I have created a little bit of magic. It came out about when I needed some light in the darkness in the back garden.
It struck me that, instead of the harsh, cold glare of a torch or lamp, I could try something more atmospheric.
In the shed, I found some old lanterns, including one with Christmas motifs. And, as luck would have it, I also found some candles.
I used to be keen on candles. They’re very hygge, as the Scandinavians say. Cosy, I guess. But, of course, the fundamental principle of the universe is that everything good is bad for you, and so it proved with candles.
Most of them burn paraffin, which ain’t good for your lungs. You can get “organic” candles, but they’re pricey and, no doubt, it will soon be revealed that these kill you too, in a different way. Basically, everything on Earth kills you. It’s a fundamental design fault.
I didn’t figure the health risk was so great outdoors, so I put a candle in one of the lamps and set it on the ivy tree. Of course, it took nearly an entire box of matches to get it to light.
Fire doesn’t work for me. In rural cottages, I can never get the stoves to light, even following the instructions on Google or YouTube. Nothing that involves a fair degree of chance, or skill, ever works for me. It’s why I’ve never once done the lottery. I lack the necessary skills.
The aforementioned “tree”, I should explain, is actually an old clothes pole which I covered in ivy, originally grown from one small plant.

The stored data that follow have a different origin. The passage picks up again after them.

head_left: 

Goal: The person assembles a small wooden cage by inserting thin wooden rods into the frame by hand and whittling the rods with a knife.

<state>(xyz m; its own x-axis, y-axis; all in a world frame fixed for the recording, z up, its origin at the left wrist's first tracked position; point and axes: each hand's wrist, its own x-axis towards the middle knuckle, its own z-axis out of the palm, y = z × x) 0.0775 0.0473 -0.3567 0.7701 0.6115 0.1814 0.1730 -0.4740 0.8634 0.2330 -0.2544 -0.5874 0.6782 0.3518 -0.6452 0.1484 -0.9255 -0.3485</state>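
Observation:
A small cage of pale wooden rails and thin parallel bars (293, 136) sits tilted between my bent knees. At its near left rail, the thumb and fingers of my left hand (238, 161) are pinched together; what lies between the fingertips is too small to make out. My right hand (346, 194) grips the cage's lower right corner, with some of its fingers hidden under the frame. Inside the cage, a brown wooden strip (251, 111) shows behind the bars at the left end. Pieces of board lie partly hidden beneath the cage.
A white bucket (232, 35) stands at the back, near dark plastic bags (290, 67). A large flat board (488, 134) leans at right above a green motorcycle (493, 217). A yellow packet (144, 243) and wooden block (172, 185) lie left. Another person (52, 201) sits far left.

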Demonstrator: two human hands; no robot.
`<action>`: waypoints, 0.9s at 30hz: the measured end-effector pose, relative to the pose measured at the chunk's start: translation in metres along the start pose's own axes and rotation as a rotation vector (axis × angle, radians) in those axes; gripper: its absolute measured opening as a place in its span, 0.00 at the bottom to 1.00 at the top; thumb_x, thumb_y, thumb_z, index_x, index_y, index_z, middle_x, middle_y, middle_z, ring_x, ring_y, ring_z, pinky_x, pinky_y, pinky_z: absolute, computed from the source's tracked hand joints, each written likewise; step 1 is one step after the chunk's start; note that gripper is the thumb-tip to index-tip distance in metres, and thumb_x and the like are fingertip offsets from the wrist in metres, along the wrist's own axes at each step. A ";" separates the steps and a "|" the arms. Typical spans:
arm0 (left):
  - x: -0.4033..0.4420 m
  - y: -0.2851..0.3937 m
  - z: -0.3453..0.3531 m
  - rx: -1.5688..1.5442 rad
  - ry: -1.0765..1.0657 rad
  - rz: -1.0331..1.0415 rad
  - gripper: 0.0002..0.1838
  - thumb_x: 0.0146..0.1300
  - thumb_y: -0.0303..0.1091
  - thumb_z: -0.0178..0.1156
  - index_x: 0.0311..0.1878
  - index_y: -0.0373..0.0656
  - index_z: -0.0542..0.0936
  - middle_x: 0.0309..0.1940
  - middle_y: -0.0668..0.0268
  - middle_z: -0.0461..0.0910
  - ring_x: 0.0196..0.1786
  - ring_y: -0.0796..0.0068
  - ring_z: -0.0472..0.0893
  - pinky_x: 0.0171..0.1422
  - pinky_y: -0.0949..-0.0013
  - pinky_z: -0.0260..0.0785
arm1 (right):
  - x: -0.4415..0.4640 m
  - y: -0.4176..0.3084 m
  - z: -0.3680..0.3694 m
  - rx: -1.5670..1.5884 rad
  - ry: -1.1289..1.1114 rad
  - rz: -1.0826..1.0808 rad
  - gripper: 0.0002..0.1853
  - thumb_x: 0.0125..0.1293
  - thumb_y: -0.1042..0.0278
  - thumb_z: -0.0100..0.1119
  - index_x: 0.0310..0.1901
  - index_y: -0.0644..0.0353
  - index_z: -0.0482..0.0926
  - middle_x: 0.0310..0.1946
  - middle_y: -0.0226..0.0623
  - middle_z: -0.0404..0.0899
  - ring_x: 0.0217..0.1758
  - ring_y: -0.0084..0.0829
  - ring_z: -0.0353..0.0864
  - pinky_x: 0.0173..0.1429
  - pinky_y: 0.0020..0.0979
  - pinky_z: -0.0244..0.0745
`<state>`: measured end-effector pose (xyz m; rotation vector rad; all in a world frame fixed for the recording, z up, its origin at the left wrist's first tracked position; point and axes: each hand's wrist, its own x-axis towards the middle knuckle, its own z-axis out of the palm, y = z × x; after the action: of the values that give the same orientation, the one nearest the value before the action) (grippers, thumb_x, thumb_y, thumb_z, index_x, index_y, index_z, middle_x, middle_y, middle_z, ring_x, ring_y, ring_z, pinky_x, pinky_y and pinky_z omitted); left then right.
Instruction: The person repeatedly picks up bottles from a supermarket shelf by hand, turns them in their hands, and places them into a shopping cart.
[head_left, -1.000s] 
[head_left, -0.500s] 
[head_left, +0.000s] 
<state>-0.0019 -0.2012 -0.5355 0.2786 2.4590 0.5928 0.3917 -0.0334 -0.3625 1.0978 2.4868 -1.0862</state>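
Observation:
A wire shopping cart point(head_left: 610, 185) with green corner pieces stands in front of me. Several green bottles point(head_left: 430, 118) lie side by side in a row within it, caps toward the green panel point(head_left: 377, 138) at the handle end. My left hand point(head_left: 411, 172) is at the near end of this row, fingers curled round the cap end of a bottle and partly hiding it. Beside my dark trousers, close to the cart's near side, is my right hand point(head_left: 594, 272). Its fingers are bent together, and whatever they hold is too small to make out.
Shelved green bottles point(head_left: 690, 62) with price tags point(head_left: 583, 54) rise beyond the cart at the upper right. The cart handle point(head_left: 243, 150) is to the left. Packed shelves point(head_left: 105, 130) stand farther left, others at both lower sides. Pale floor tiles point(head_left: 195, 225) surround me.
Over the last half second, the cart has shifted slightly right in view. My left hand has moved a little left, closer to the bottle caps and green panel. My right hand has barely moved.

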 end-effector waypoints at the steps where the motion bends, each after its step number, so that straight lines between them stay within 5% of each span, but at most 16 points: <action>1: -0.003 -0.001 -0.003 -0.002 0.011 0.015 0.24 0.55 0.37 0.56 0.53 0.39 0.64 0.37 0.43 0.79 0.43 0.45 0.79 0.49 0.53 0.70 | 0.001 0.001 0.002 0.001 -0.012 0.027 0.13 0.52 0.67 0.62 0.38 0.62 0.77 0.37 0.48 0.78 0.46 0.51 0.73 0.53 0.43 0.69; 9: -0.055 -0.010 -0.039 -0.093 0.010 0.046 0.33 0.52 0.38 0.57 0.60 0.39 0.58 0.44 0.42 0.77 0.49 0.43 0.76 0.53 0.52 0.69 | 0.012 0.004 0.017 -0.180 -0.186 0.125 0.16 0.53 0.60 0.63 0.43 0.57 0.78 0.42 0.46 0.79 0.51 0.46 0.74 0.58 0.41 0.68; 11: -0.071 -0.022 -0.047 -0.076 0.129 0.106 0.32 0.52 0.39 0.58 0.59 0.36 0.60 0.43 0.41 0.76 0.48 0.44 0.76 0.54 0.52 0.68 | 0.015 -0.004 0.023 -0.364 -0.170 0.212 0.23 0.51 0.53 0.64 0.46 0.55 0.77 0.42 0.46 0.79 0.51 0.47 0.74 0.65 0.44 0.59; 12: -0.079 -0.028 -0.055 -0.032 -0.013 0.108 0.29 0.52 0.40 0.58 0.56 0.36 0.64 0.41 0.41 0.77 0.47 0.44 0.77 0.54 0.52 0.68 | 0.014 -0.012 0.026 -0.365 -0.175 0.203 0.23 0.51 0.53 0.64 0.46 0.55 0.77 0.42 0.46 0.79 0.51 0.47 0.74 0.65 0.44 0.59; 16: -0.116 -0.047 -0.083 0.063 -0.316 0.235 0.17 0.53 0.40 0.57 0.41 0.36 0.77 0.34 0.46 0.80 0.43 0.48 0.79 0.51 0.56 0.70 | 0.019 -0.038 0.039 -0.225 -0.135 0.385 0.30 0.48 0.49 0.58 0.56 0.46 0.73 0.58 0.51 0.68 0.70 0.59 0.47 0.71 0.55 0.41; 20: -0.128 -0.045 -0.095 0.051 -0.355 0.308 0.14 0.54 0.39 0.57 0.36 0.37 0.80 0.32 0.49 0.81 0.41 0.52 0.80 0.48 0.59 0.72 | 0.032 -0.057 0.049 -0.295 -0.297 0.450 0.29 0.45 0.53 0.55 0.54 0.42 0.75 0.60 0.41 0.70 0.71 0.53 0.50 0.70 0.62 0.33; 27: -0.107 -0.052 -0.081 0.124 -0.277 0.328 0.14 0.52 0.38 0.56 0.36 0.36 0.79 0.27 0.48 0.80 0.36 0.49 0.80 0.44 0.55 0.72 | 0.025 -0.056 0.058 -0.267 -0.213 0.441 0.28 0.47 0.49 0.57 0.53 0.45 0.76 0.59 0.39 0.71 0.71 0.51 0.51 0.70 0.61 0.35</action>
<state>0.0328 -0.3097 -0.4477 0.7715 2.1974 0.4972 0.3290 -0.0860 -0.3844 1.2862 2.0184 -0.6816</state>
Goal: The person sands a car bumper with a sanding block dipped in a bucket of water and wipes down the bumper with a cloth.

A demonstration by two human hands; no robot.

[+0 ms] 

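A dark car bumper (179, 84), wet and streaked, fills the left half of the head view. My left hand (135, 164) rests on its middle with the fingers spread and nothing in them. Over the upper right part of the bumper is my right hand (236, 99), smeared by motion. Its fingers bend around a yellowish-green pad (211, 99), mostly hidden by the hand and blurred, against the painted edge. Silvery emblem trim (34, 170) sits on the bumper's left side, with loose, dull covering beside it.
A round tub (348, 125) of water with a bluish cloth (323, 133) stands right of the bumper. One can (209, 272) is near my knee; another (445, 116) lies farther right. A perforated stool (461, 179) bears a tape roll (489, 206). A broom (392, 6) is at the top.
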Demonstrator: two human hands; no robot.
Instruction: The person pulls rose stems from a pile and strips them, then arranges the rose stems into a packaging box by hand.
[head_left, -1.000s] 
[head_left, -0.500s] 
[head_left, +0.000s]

It looks fantastic and, with the lantern illuminating its foliage in the darkness, took on a magical hue.
Personally, I love when the year starts to get darker and colder. Fact: you can’t be cosy in summer. You need something to be cosy against.
Even after I’d finished my evening business in the back garden, I kept nipping out to see the lantern and also saw a shooting star, which added to the magic of the evening.
Next morning, I found wax had dripped onto the ivy, so I felt a bit guilty (presumably it had been hot) and, that evening, set up another, less rickety lamp in a safer location, near the bird feeder. This one I could see from the study, so I kept the curtains open to admire it.
It was such a contrast: the brutal illumination of the computer screen versus the flickering, natural light of the candle.
When the health risks of normal, shop candles became apparent, I bought LED tea lights for indoors, and really like them. I have ones that change colour, and they’re really rather fun.
But I’m going to save up and get some real candles for indoors so that I can create a cosy atmosphere when I’m watching Rumpole of the Bailey (working my way through a 15-disc boxed set that I got for a song on eBay).
I’m also going to continue illuminating the back garden when I can. There really is something magical about light in the trees. It’s like the land of the Elves in The Lord of the Rings.
That’s where I’d like to live – as long as there’s a supermarket and a chippie.